### Problem requirements
Word for word, restate the entries that follow.

### Record excerpts

# # #

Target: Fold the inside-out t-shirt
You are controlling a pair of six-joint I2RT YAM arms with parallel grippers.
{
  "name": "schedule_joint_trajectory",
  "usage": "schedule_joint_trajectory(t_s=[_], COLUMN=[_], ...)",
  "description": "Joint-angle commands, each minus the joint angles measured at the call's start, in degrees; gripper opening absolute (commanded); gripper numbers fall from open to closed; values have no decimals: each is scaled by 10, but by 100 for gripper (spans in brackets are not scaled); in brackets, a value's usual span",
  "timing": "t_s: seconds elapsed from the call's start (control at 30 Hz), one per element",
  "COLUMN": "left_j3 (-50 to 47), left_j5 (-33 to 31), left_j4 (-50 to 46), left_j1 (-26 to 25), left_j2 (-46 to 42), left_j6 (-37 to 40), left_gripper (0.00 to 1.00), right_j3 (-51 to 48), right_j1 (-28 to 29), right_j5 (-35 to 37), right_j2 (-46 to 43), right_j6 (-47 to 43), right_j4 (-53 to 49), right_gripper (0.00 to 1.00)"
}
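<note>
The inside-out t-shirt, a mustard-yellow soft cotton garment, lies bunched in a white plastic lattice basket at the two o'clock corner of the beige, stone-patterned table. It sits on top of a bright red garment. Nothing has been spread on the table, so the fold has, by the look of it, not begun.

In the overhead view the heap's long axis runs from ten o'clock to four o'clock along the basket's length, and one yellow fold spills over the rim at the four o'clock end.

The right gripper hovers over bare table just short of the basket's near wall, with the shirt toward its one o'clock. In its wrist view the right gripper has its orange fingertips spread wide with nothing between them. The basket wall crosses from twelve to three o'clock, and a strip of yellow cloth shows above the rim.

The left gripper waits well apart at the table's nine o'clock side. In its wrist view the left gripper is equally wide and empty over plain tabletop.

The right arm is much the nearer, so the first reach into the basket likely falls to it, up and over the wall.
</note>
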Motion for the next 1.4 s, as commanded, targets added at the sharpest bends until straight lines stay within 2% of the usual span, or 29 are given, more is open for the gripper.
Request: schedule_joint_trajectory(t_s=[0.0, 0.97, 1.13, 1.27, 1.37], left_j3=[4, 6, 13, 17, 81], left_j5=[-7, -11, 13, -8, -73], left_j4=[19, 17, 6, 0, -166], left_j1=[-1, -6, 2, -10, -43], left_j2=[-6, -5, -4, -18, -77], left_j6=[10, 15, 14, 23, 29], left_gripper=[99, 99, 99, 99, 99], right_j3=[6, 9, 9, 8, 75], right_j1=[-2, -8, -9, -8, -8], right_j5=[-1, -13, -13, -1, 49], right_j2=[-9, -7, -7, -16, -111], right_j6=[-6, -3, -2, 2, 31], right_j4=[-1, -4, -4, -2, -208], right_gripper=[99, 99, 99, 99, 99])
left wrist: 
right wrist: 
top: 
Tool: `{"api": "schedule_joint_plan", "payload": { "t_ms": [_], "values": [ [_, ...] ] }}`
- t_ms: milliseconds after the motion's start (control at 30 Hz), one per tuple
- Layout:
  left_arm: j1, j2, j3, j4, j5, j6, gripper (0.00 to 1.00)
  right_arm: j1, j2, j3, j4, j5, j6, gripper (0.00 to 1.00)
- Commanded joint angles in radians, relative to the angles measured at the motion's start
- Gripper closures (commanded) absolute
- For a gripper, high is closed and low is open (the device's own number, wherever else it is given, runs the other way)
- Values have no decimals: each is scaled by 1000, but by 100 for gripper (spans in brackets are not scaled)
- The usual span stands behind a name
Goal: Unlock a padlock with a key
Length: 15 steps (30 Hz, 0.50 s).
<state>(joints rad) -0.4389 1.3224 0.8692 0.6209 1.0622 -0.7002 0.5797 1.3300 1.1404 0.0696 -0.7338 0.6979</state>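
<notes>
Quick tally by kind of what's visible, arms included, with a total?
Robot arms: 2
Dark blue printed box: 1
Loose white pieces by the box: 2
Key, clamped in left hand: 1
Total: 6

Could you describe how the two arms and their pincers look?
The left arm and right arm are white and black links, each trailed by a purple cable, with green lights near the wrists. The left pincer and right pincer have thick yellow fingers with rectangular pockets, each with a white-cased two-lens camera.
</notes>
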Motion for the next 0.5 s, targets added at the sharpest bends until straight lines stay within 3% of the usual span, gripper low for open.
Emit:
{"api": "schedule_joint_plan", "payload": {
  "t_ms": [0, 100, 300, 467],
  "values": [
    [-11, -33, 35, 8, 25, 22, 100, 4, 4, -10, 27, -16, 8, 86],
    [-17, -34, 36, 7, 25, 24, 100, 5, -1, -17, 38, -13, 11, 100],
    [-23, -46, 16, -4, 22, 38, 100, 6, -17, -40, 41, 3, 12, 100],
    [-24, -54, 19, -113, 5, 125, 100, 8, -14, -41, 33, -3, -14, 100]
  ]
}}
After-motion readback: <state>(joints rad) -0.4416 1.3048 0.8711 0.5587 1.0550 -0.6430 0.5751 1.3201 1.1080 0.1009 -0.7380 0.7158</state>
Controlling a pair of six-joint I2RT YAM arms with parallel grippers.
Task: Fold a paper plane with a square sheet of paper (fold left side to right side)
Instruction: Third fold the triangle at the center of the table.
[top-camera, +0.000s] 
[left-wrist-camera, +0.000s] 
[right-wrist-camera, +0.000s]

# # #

### Written solution
Target: Fold the inside-out t-shirt
You are controlling a pair of six-joint I2RT YAM arms with parallel grippers.
{
  "name": "schedule_joint_trajectory",
  "usage": "schedule_joint_trajectory(t_s=[_], COLUMN=[_], ...)",
  "description": "Joint-angle commands, each minus the joint angles measured at the call's start, in degrees; gripper opening absolute (commanded); gripper numbers fall from open to closed; values have no decimals: each is scaled by 10, but by 100 for gripper (spans in brackets are not scaled); in brackets, a value's usual span",
  "timing": "t_s: seconds elapsed from the call's start (control at 30 Hz), one per element",
  "COLUMN": "left_j3 (-50 to 47), left_j5 (-33 to 31), left_j4 (-50 to 46), left_j1 (-26 to 25), left_j2 (-46 to 42), left_j6 (-37 to 40), left_gripper (0.00 to 1.00), right_j3 (-51 to 48), right_j1 (-28 to 29), right_j5 (-35 to 37), right_j2 (-46 to 43), right_j6 (-47 to 43), right_j4 (-53 to 49), right_gripper (0.00 to 1.00)"
}
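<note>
The inside-out t-shirt, a mustard-yellow soft cotton garment, lies bunched in a white plastic lattice basket at the two o'clock corner of the beige, stone-patterned table. It sits on top of a bright red garment. Nothing has been spread on the table, so the fold has, by the look of it, not begun.

In the overhead view the heap's long axis runs from ten o'clock to four o'clock along the basket's length, and one yellow fold spills over the rim at the four o'clock end.

The right gripper hovers over bare table just short of the basket's near wall, with the shirt toward its one o'clock. In its wrist view the right gripper has its orange fingertips spread wide with nothing between them. The basket wall crosses from twelve to three o'clock, and a strip of yellow cloth shows above the rim.

The left gripper waits well apart at the table's nine o'clock side. In its wrist view the left gripper is equally wide and empty over plain tabletop.

The right arm is much the nearer, so the first reach into the basket likely falls to it, up and over the wall.
</note>
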Motion for the next 1.4 s, as commanded, targets added at the sharpest bends until straight lines stay within 2% of the usual span, or 29 are given, more is open for the gripper.
Request: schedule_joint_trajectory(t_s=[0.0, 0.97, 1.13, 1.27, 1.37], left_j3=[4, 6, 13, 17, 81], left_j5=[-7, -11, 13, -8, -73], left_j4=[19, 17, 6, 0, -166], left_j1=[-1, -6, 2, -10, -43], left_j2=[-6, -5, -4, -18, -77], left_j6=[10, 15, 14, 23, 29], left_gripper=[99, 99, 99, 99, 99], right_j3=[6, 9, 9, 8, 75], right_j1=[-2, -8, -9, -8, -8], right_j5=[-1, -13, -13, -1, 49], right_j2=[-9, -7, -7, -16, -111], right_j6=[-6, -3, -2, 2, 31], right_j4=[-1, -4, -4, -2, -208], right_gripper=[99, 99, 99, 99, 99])
left wrist: 
right wrist: 
top: 
Tool: `{"api": "schedule_joint_plan", "payload": { "t_ms": [_], "values": [ [_, ...] ] }}`
- t_ms: milliseconds after the motion's start (control at 30 Hz), one per tuple
- Layout:
  left_arm: j1, j2, j3, j4, j5, j6, gripper (0.00 to 1.00)
  right_arm: j1, j2, j3, j4, j5, j6, gripper (0.00 to 1.00)
- Commanded joint angles in radians, relative to the angles measured at the motion's start
- Gripper closures (commanded) absolute
- For a gripper, high is closed and low is open (the device's own number, wherever else it is given, runs the other way)
- Values have no decimals: each is scaled by 1000, but by 100 for gripper (spans in brackets are not scaled)
- The usual span stands behind a name
Goal: Unlock a padlock with a key
Length: 15 steps (30 Hz, 0.50 s).
<state>(joints rad) -0.4389 1.3224 0.8692 0.6209 1.0622 -0.7002 0.5797 1.3300 1.1404 0.0696 -0.7338 0.6979</state>
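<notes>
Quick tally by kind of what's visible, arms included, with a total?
Robot arms: 2
Dark blue printed box: 1
Loose white pieces by the box: 2
Key, clamped in left hand: 1
Total: 6

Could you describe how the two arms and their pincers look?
The left arm and right arm are white and black links, each trailed by a purple cable, with green lights near the wrists. The left pincer and right pincer have thick yellow fingers with rectangular pockets, each with a white-cased two-lens camera.
</notes>
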Motion for the next 0.5 s, targets added at the sharpest bends until straight lines stay within 3% of the usual span, gripper low for open.
Emit:
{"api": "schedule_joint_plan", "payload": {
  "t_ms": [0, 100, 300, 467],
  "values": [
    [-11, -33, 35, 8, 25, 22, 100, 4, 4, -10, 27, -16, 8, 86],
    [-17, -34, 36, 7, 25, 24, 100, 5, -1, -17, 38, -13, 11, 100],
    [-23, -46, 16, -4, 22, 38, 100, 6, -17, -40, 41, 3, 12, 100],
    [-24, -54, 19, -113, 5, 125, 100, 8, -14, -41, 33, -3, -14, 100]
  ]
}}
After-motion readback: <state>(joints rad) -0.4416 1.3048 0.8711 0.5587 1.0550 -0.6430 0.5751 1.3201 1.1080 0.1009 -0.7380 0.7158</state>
Controlling a pair of six-joint I2RT YAM arms with parallel grippers.
Task: Fold a paper plane with a square sheet of paper (fold left side to right side)
Instruction: Third fold the triangle at the center of the table.
[top-camera, +0.000s] 
[left-wrist-camera, +0.000s] 
[right-wrist-camera, +0.000s]

No additional output will be produced.